At last the moment came when, Lady Baird having preceded me, I handed my bit of pasteboard to the usher; and hearing "Miss Hamilton" called in stentorian accents, I went forward in my turn, and executed a graceful and elegant but not too profound curtsy, carefully arranged to suit the semi-royal, semi-ecclesiastical occasion. I had not divulged the fact even to Salemina, but I had worn Mrs. M'Collop's carpet quite threadbare in front of the long mirror, and had curtsied to myself so many times in its crystal surface that I had developed a sort of fictitious reverence for my reflected image. I had only begun my well-practiced obeisance when Her Grace the Marchioness, to my mingled surprise and embarrassment, extended a gracious hand and murmured my name in a particularly kind voice. She is fond of Lady Baird, and perhaps chose this method of showing her friendship; or it may be that she noticed my silver thistles and Salemina's heather-colored velvet,—they certainly deserved special recognition; or it may be that I was too beautiful to pass over in silence,—in my state of exaltation I was quite equal to the belief.

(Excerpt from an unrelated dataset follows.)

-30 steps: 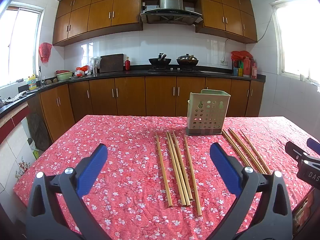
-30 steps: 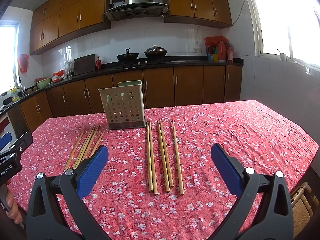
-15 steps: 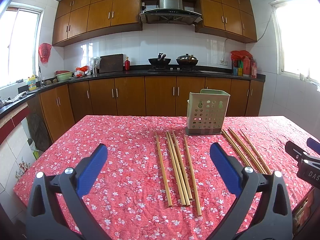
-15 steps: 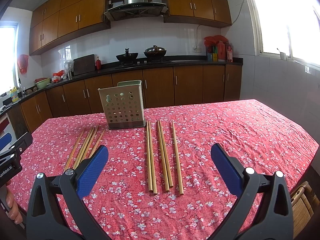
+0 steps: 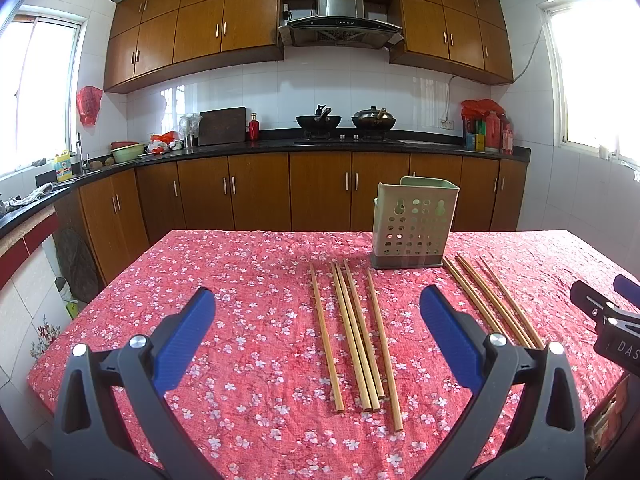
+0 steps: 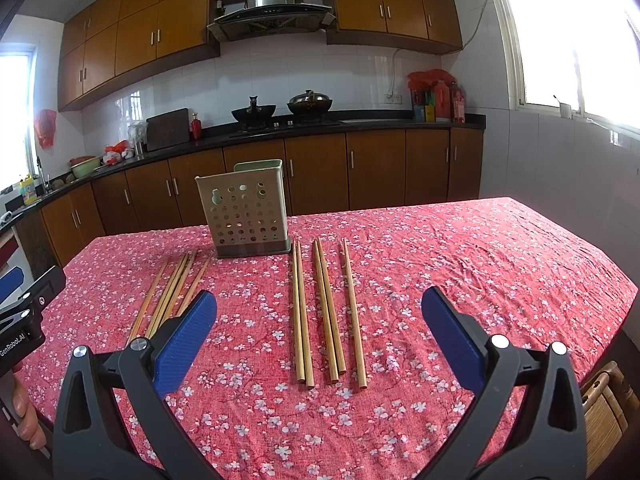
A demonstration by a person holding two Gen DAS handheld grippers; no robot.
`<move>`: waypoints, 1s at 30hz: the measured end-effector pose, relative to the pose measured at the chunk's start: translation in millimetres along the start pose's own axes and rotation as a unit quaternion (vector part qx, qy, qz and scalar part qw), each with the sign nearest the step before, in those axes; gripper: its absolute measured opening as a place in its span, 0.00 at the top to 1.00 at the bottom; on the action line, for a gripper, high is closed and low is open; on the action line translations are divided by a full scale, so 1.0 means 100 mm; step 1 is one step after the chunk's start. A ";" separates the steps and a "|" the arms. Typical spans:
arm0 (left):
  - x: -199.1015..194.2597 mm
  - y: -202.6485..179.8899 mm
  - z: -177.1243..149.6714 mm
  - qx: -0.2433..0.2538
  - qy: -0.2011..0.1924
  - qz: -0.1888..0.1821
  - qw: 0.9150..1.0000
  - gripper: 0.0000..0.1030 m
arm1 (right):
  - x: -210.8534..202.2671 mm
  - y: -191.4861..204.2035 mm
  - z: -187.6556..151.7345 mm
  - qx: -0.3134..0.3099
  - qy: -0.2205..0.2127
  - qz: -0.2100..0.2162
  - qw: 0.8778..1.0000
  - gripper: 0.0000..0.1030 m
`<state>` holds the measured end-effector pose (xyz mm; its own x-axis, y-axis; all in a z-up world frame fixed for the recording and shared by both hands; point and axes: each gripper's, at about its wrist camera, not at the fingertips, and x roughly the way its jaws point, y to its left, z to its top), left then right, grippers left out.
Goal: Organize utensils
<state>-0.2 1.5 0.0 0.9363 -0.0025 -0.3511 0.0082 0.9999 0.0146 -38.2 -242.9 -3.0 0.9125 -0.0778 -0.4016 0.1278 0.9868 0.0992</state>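
Left wrist view: the left gripper (image 5: 316, 320) hovers with jaws wide, gripping nothing, above the tablecloth (image 5: 240, 280). The perforated holder (image 5: 414, 224) stands upright; five chopsticks (image 5: 354, 332) lie in front of it to its left.

Right wrist view: the right gripper (image 6: 318, 320) is wide too, empty. More chopsticks (image 6: 326, 312) lie in front of the holder (image 6: 248, 210), to its right.
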 end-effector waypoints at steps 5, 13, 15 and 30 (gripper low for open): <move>0.04 -0.08 -0.05 0.001 -0.001 0.000 1.000 0.04 | 0.01 -0.01 -0.01 0.000 0.000 0.000 1.000 0.02; 0.04 -0.08 -0.05 0.001 0.000 0.001 1.000 0.04 | 0.01 -0.01 -0.01 0.001 0.000 0.000 1.000 0.02; 0.04 -0.09 -0.06 0.001 0.000 0.001 1.000 0.04 | 0.01 -0.01 -0.01 0.001 0.000 0.000 1.000 0.02; 0.07 -0.06 -0.09 0.000 0.001 0.002 1.000 0.04 | 0.02 -0.02 -0.01 0.002 0.001 0.000 1.000 0.02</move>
<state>2.7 -4.3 -11.2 0.9357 0.0014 -0.3528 0.0046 0.9999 0.0162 -37.2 -244.5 -4.4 0.9120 -0.0772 -0.4029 0.1289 0.9863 0.1028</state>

The presentation over, we wandered through the spacious apartments, leaning from the open windows to hear the music of the band playing in the courtyard below, looking at the royal portraits, and chatting with groups of friends who appeared and reappeared in the throng. Finally Lady Baird sent for us to join her in a knot of personages more and less distinguished, who had dined at the palace, and who were standing behind the receiving party in a sort of sacred group. This indeed was a ground of vantage, and one could have stood there for hours, watching all sorts and conditions of men and women bowing before the Lord High Commissioner and the Marchioness, who, with her Cleopatra-like beauty and scarlet gown, looked like a gorgeous cardinal-flower.

Salemina and I watched the curtsying narrowly, with the view at first of improving our own obeisances for Buckingham Palace; but truth to say we got no added light, and plainly most of the people had not worn threadbare the carpets in front of their dressing-mirrors.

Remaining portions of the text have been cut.